A nonprofit must be incorporated for the purpose of becoming a BID. That nonprofit’s board of directors — who would be local property owners — would then submit an application with the mayor’s office seeking to be registered as an official BID. They must include a signed statement explaining the nonprofit and laying out proposed BID territory, including property values. At least 25 percent of the commercial property owners in the BID’s proposed area must sign the statement to show support for those extra taxes. The BID application also has to include a business plan, a tax assessor’s map that clearly outlines BID boundaries, a list of members, articles of incorporation and bylaws, and information on the bank where the BID would establish its accounts.

A BID IS BORN

The Downtown D.C. BID was the very first to come about in the District in 1997, and remains the biggest. Rich Bradley was its first executive director, a position he held until last year, when Neil Albert took the reins. The BID takes credit for extending Metro’s midnight closing time to later in the night on weekends — a change that boosted D.C.’s nightlife. At its inception, the BID covered 140 blocks. But in 2008, it ceded two blocks to the then-new NoMa BID.

THE NEW BIDS ON THE BLOCK

• Anacostia (2012): This BID’s mission was geared toward beautification of the area, landscaping and trash removal, while also operating like a chamber of commerce for area businesses. Because of its tax-exempt status (see “bid structures” at left), it can apply for grants — including a $300,000 grant it received last year.

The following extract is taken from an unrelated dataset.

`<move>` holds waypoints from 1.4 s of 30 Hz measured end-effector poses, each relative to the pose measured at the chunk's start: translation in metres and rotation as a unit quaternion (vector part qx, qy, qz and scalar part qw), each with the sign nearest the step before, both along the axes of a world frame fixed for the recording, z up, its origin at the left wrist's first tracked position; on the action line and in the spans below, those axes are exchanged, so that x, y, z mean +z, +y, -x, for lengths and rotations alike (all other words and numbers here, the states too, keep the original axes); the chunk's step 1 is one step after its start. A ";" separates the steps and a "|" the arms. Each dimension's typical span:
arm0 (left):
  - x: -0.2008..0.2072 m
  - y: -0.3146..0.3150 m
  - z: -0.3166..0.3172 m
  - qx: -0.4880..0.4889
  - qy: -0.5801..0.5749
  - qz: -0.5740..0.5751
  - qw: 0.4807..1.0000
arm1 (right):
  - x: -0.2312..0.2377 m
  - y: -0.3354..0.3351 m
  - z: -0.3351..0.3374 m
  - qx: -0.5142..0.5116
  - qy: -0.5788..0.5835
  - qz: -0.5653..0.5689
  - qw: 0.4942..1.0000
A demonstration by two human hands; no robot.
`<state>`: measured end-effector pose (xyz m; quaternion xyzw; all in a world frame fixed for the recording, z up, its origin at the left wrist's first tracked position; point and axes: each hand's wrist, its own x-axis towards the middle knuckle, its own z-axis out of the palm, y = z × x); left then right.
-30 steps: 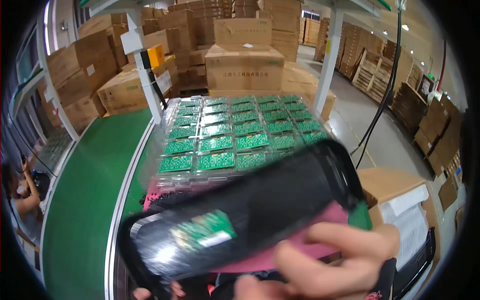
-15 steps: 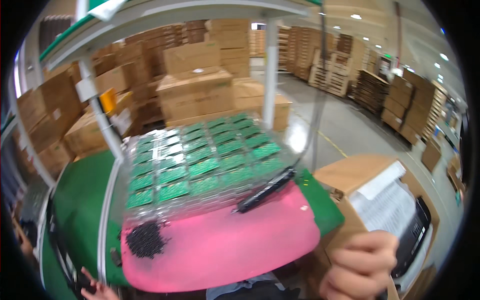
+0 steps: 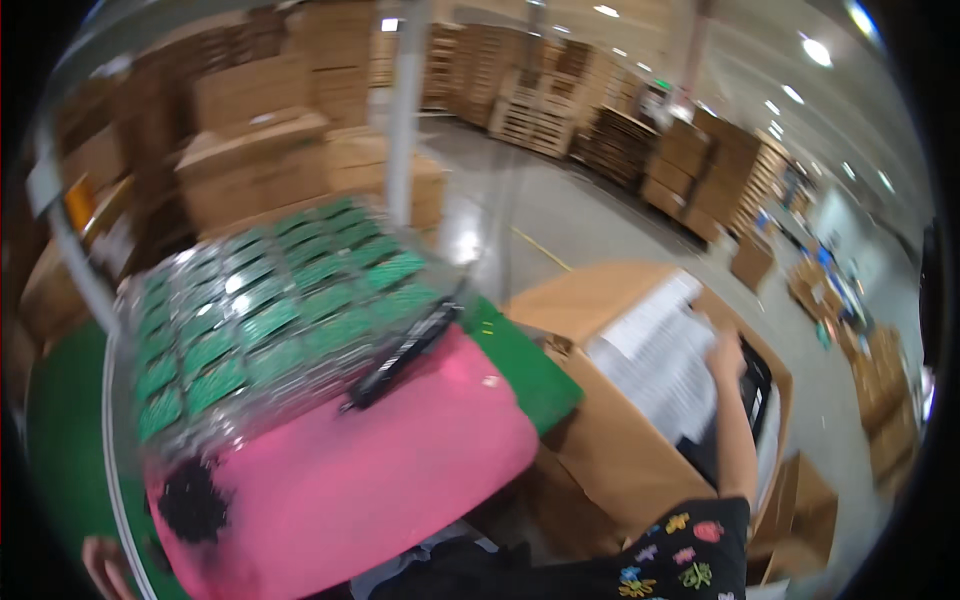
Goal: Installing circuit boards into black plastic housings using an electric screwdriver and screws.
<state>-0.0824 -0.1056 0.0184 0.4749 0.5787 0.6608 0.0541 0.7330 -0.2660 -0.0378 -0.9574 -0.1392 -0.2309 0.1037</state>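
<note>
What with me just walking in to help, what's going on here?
A person's right hand is extended into an open cardboard box, beside a white sheet and a black casing; whether it grips either is unclear. The left hand is at the lower left, near a green belt. The pink mat bears a pile of small black pieces, a black handheld tool by its far edge; green circuit boards sit in clear trays behind.

I am in an electronics factory: green circuit boards [image 3: 268, 318] fill a clear tray [image 3: 270, 388] on my counter [image 3: 535, 375]; cardboard boxes [image 3: 255, 170] and wooden pallets [image 3: 540, 120] stand beyond.
</note>
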 end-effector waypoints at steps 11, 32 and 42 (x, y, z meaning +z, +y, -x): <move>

• Southwest (2015): The very newest and 10th D.C. BID formed just last year for Southwest D.C. It is still in temporary offices in the ground floor at Arena Stage, with additional administrative offices at The Wharf — a development focus for the BID, among about 35 others. This BID may be new, but it’s one of the city’s largest, covering 128 block faces or more than 24.2 million commercial square feet. Eventually, it plans to get involved in public spaces, public transportation, helping the homeless and, as it shared with the Washington Business Journal late last year, bringing new lighting to major underpasses in its territory.